The fact that SHA1 encodes the length of the input that is hashed in the
last
64 bits (Merkle-Damgard stengthening) will prevent you from successfully
using this trick to find collisions with the whole SHA1.
SHA1(c) != SHA1(x || c) because of this, even if E_x(IV) = 000...0

I think it would still be interesting to find such an x however...

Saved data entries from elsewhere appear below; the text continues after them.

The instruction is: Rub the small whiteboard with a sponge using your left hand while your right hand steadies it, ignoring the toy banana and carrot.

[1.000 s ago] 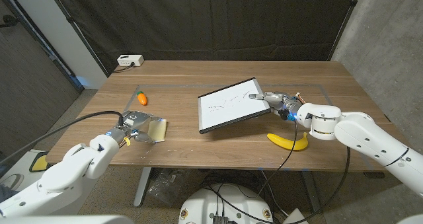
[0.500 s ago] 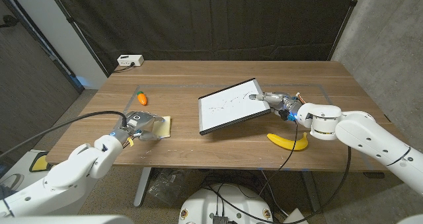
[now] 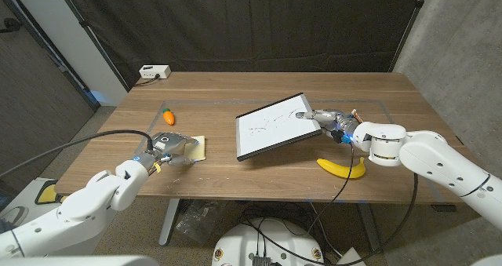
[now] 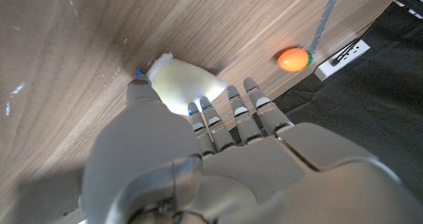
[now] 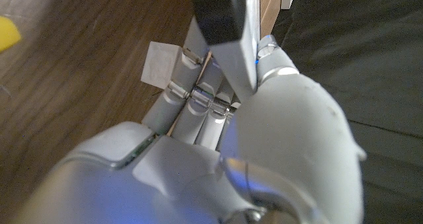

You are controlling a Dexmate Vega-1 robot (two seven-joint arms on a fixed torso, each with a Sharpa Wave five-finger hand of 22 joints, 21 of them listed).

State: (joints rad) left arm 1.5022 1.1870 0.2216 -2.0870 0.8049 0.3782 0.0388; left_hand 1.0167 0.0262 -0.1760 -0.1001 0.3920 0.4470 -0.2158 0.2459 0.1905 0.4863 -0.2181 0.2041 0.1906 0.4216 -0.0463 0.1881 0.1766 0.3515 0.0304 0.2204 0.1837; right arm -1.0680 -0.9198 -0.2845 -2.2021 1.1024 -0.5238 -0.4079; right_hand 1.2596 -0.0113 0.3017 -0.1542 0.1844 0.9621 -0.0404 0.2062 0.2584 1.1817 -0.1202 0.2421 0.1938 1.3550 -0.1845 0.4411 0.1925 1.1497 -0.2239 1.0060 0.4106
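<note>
The small whiteboard (image 3: 273,125), black-framed with faint scribbles, is tilted on the table's middle right. My right hand (image 3: 328,119) grips its right corner; in the right wrist view the fingers (image 5: 198,98) clamp the board's dark edge (image 5: 218,12). My left hand (image 3: 168,150) holds a pale yellow sponge (image 3: 197,147) on the wood, a short way left of the board. The left wrist view has the sponge (image 4: 180,86) under that hand's fingertips (image 4: 228,115).
A toy banana (image 3: 343,169) lies near the front edge under my right forearm. A toy carrot (image 3: 168,116) sits behind my left hand, also seen as the carrot (image 4: 293,58). A white power strip (image 3: 154,72) lies at the table's far left corner.
My left hand has slid the sponge to the right and a little farther from the front edge, toward the whiteboard. The right hand and the board have stayed still.
</note>
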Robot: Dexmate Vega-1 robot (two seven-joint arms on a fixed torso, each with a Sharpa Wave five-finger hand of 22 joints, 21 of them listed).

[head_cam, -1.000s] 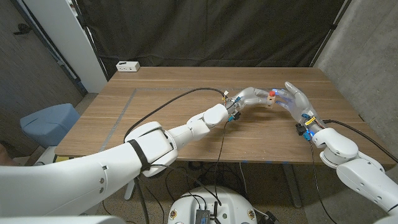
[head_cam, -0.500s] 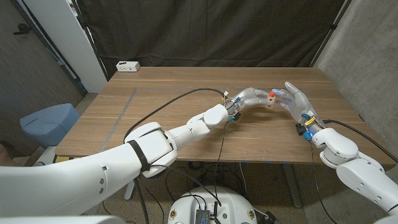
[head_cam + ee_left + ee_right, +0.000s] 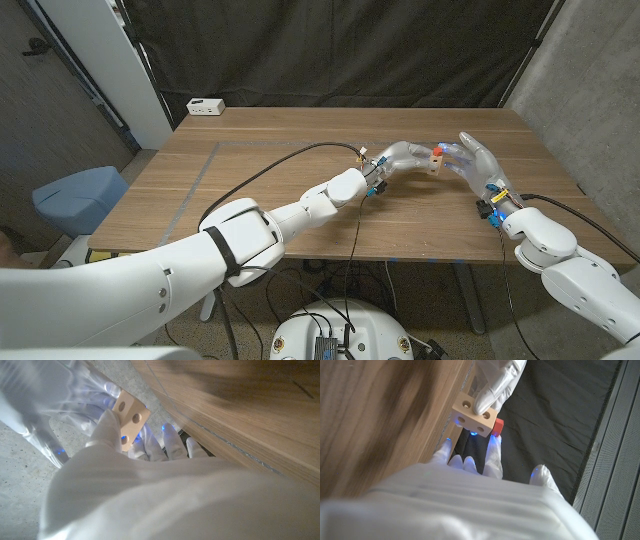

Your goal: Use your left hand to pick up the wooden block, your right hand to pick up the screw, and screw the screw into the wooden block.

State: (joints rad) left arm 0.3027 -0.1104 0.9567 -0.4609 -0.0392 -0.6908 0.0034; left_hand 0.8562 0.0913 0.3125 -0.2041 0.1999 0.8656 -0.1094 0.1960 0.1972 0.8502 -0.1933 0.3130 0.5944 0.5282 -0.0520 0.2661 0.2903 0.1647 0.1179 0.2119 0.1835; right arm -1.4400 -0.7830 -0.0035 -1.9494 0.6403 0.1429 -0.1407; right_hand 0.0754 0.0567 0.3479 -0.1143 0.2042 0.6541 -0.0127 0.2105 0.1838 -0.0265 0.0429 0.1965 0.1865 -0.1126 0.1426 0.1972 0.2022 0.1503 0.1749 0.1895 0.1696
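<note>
Over the last second almost nothing has shifted: the two hands stay joined over the far right part of the table (image 3: 250,190), so I judge the screwing step is under way and moving slowly, with no visible progress between pictures. Nearest, the right hand (image 3: 478,160) reaches in with its fingers on the red screw (image 3: 438,152), the other fingers spread upward. Just beyond, the left hand (image 3: 405,156) holds the wooden block (image 3: 431,163) lifted off the table, a fingertip (image 3: 484,399) pressed over its holed face. The screw's red head juts from the block's right end; its axis seems to run roughly level, between the hands, though the shank is hidden.
</note>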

I was thinking about the link between finding collisions in the compression
function and demonstrating that the compression function doesn't act
like a PRF.

For example, collisions with random IV have been found for the MD5
compression function. Dobbertin found an arbitrary IV', and x1 and x2, such
that E_x1(IV') + IV' = E_x2(IV') + IV'

This is not enough to say that E_x(K) + K, for a random secret K, doesn't
act random! In fact, demonstrating that this last construct is not a PRF
seems to be harder from this point of view, since you don't have control
over what K is (and you don't know what it is).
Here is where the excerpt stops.